Appreciate the post. Thanks.
I agree with everyone on this; but at the same time what is the guarantee from Marriott really? Basically you are "guaranteed" lowest price on their website... I use the website but I enter for AAA rate which is almost 100% of the time cheaper than the "member" rate.
I'm OK with that as "it is what it is"; and I know to "research" pricing and then I check as I get closer to my check-in date because many times the rate goes down...
If you are not an experienced traveler you could pay more than could have paid.... Again no complaints as I still prefer Marriott over any other brand that I deal with. It is very much the exception that I am ever disappointed....
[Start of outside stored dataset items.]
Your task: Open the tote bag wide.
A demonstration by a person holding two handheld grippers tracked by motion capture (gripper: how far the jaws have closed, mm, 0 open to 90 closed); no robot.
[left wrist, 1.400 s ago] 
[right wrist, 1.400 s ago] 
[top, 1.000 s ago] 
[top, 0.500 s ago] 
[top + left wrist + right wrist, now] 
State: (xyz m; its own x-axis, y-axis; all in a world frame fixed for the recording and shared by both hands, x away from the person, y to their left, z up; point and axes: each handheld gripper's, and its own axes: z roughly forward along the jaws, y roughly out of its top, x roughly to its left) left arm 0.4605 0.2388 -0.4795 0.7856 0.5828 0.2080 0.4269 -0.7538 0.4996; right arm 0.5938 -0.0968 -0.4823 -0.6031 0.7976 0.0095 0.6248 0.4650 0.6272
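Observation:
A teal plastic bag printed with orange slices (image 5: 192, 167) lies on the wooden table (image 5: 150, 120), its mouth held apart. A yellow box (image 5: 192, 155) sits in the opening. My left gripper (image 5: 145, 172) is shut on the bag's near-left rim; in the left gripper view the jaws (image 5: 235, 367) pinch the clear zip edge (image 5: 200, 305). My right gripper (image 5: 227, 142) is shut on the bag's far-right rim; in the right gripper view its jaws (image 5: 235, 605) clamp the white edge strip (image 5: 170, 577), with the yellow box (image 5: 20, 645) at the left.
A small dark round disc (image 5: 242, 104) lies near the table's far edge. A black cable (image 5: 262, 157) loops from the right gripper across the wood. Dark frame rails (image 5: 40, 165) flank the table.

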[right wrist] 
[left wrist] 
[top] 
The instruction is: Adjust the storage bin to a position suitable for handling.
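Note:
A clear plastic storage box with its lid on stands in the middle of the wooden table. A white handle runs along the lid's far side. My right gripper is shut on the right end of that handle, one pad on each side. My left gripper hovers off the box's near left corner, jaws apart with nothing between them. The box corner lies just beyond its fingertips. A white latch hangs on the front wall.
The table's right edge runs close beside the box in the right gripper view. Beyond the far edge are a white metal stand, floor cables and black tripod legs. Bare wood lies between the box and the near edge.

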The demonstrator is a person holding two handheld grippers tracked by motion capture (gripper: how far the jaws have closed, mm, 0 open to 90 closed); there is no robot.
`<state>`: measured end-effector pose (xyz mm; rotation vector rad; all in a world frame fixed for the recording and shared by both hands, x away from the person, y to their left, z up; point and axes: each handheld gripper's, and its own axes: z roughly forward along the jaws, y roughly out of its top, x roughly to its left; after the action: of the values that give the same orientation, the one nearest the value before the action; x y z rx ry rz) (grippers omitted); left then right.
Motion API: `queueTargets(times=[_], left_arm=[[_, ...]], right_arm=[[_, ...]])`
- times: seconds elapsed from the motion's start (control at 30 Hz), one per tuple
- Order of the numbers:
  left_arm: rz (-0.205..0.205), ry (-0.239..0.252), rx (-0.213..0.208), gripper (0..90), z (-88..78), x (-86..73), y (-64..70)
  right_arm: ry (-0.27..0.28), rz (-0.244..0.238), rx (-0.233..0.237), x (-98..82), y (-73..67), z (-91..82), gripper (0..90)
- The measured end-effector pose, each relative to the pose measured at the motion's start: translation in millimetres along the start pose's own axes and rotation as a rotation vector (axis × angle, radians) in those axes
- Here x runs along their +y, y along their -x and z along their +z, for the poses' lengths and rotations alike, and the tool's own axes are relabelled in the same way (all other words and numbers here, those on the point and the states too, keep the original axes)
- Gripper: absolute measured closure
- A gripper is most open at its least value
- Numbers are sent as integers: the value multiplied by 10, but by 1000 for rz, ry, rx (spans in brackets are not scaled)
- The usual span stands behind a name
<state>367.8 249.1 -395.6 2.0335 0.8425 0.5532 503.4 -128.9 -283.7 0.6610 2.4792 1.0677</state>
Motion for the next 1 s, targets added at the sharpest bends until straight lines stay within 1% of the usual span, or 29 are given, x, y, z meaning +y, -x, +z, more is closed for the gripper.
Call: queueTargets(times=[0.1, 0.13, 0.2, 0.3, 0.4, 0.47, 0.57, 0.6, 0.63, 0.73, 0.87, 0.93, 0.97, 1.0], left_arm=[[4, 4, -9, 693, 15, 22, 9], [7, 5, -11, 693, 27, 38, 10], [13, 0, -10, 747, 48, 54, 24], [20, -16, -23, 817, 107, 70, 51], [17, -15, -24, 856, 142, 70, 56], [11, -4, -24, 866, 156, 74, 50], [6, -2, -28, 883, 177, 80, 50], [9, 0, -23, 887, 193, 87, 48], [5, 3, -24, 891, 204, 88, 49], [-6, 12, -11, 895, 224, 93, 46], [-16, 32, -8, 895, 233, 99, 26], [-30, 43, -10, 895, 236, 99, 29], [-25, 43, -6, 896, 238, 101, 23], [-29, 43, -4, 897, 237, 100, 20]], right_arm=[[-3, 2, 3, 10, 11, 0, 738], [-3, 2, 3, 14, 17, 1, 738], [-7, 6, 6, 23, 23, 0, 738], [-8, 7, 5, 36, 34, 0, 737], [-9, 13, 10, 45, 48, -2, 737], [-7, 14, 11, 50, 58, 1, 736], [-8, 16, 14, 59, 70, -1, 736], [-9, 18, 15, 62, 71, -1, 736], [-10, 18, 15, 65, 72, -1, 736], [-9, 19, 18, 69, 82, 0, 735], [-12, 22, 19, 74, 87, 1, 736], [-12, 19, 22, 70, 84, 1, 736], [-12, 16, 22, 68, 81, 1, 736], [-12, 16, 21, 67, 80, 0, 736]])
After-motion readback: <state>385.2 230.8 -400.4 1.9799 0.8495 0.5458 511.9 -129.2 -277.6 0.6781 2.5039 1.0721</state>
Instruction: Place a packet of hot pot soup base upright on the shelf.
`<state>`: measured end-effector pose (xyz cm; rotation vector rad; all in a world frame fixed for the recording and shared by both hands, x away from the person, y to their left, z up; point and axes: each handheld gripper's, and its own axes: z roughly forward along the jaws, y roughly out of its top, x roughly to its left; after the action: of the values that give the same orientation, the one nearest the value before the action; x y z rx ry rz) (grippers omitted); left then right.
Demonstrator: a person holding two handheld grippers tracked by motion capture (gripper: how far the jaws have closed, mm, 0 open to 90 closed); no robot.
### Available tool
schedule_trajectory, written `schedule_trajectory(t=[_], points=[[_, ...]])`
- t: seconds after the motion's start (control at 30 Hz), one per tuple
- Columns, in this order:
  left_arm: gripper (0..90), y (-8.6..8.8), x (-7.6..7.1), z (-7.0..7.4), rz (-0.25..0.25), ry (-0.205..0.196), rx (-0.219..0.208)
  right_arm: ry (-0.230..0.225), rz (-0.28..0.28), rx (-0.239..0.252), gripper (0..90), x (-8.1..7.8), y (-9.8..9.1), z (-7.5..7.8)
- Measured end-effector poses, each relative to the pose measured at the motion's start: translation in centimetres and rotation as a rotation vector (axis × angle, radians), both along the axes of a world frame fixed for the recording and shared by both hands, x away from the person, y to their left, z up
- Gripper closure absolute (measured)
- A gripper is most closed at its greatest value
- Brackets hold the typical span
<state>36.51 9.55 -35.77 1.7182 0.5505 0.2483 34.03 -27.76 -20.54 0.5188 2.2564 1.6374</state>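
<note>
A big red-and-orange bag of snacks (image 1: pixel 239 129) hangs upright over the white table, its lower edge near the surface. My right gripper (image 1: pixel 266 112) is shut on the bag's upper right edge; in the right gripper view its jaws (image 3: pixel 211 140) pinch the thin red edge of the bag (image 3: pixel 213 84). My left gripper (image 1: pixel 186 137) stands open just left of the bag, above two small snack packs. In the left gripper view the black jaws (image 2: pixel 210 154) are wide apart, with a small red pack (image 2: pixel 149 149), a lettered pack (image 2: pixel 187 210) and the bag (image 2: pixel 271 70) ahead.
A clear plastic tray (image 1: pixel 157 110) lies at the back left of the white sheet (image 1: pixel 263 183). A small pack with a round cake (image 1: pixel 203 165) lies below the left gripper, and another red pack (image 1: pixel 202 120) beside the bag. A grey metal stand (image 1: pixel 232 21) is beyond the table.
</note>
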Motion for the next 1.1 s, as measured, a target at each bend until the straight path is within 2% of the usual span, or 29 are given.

One caution if you happen to go to a search engine like Google and type in Marriott you more than likely will not get directly to the web site but to a legitimate company that may be selling Marroitt rooms . So with that you may not get points . I had a recent experience of putting in usps to change my address . The first hyper link was change my address which I went to and all the normal pages that the post office would have were there . I went thru the process it said $1 and concluded. A couple of days later I saw a billing for $59.95 for change my address. I never saw anything that reference this . I did call them and they dropped the price a lot and had included a couple of features the post office didn't so it was a legitimate business . My only point if Google sells access to firms and I bet rarely do you ever at the top get the web site you wanted .
jerryl: saying that Google sells access to firms that lie about their identity would be the same as blaming a hotel selling sweet pop to a diabetic kid, while all that happened is that the kid used a vending machine.
Google is a huge machine and there are so many ways that the user can post a company, "buy" ad space (they give free vouchers worth of ~75$ from time to time) and much more without a single human moderator looking over it. Usually there is a verification by phone involved, but that's it.
Scammers are all over the internet. Another big thing is the ESTA visa that the USA now requires for people that don't need a visa (get the irony?) Via the DHS website it costs roughly 18$, but there are so many 'scamming' websites that charge a lot more. You'll get your ESTA, but only after you paid a lot more, since they play the middleman.
Bottom line is that the internet is a lot less innocent than the 1990s. It's like walking in a New York City where everybody talks to you in the street: don't trust any random person.